### GIVEN INFORMATION:
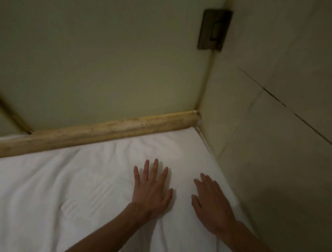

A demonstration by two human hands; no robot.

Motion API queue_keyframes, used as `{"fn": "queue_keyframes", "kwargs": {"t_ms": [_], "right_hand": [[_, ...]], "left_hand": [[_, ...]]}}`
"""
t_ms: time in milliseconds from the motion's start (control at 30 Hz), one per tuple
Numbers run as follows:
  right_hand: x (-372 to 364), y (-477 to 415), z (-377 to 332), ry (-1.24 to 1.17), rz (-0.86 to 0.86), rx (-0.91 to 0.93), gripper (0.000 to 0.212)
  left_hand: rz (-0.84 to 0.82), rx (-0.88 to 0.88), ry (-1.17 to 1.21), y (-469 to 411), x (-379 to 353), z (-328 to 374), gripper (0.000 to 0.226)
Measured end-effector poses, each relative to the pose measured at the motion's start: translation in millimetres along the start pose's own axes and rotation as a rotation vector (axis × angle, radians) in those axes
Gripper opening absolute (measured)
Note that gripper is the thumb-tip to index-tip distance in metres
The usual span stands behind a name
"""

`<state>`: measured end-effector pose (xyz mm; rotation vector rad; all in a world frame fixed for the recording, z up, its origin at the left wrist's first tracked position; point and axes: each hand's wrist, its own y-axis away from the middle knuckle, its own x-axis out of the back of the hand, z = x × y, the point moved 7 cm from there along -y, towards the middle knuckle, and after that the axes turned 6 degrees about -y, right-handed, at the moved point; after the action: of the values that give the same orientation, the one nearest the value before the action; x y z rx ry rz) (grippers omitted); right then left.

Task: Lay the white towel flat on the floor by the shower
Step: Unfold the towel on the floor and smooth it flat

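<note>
The white towel lies spread over the floor and fills the lower half of the view, with soft creases near its middle. Its far edge runs along a raised yellowish curb. My left hand rests palm down on the towel, fingers spread. My right hand lies flat on it too, close to the towel's right edge by the wall. Neither hand grips the cloth.
Glass or a wall panel rises behind the curb. A tiled wall stands on the right, meeting it at a corner. A dark hinge plate is fixed high in that corner. The light is dim.
</note>
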<state>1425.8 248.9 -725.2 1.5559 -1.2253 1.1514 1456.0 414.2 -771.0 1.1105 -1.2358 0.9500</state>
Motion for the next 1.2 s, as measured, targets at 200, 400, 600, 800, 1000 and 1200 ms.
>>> {"fn": "queue_keyframes", "kwargs": {"t_ms": [200,400,600,800,1000,1200], "right_hand": [[-23,-107,13,-0.01,-0.145,-0.026,0.064],[-38,-160,21,-0.016,-0.234,-0.062,0.064],[-37,-195,22,-0.01,-0.216,-0.037,0.065],[-46,-205,30,0.004,-0.215,-0.042,0.066],[-49,-211,35,0.025,-0.164,-0.103,0.07],[-44,-213,29,0.055,-0.119,-0.088,0.072]], "left_hand": [[-0.014,-0.008,0.049,-17,-16,-2,0.077],[0.023,-0.023,0.043,-13,-10,1,0.074],[0.035,-0.018,0.087,-15,-14,-3,0.078],[0.026,-0.022,0.085,-16,-16,-3,0.078],[0.024,-0.025,0.087,-17,-18,-3,0.077],[0.023,-0.023,0.092,-17,-18,-3,0.077]]}}
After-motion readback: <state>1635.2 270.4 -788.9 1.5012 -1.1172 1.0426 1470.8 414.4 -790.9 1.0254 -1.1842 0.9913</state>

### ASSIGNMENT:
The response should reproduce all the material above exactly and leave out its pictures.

### THE ANSWER:
A demonstration by two human hands; no robot.

Motion API queue_keyframes, used as `{"fn": "queue_keyframes", "kwargs": {"t_ms": [_], "right_hand": [[_, ...]], "left_hand": [[_, ...]]}}`
"""
t_ms: time in milliseconds from the motion's start (control at 30 Hz), one per tuple
Numbers run as follows:
  right_hand: x (-372 to 364), y (-477 to 415), z (-377 to 332), ry (-1.24 to 1.17), rz (-0.86 to 0.86), rx (-0.91 to 0.93), gripper (0.000 to 0.212)
  left_hand: rz (-0.84 to 0.82), rx (-0.88 to 0.88), ry (-1.17 to 1.21), y (-469 to 411), x (-379 to 353), z (-328 to 374), gripper (0.000 to 0.226)
Measured end-effector poses, each relative to the pose measured at the motion's start: translation in millimetres along the start pose's own axes and rotation as a rotation vector (axis × angle, radians) in those axes
Gripper opening absolute (measured)
Note that gripper is the thumb-tip to index-tip distance in metres
The usual span stands behind a name
"""

`<state>`: measured end-effector pose (xyz mm; rotation vector rad; all in a world frame fixed for the recording, z up, its origin at the left wrist's first tracked position; point and axes: each hand's wrist, its own y-axis away from the middle knuckle, its own x-axis out of the back of the hand, z = x × y, the point moved 7 cm from there along -y, towards the middle knuckle, and after that the axes turned 6 degrees about -y, right-handed, at the moved point; after the action: of the values that give the same orientation, the one nearest the value before the action; x y z rx ry rz) (grippers omitted); right then left.

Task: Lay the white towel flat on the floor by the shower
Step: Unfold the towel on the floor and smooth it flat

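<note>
The white towel lies spread over the floor and fills the lower half of the view, with soft creases near its middle. Its far edge runs along a raised yellowish curb. My left hand rests palm down on the towel, fingers spread. My right hand lies flat on it too, close to the towel's right edge by the wall. Neither hand grips the cloth.
Glass or a wall panel rises behind the curb. A tiled wall stands on the right, meeting it at a corner. A dark hinge plate is fixed high in that corner. The light is dim.
</note>
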<state>1425.8 248.9 -725.2 1.5559 -1.2253 1.1514 1456.0 414.2 -771.0 1.1105 -1.2358 0.9500</state>
Motion for the next 1.2 s, as measured, targets at 200, 400, 600, 800, 1000 and 1200 ms.
>>> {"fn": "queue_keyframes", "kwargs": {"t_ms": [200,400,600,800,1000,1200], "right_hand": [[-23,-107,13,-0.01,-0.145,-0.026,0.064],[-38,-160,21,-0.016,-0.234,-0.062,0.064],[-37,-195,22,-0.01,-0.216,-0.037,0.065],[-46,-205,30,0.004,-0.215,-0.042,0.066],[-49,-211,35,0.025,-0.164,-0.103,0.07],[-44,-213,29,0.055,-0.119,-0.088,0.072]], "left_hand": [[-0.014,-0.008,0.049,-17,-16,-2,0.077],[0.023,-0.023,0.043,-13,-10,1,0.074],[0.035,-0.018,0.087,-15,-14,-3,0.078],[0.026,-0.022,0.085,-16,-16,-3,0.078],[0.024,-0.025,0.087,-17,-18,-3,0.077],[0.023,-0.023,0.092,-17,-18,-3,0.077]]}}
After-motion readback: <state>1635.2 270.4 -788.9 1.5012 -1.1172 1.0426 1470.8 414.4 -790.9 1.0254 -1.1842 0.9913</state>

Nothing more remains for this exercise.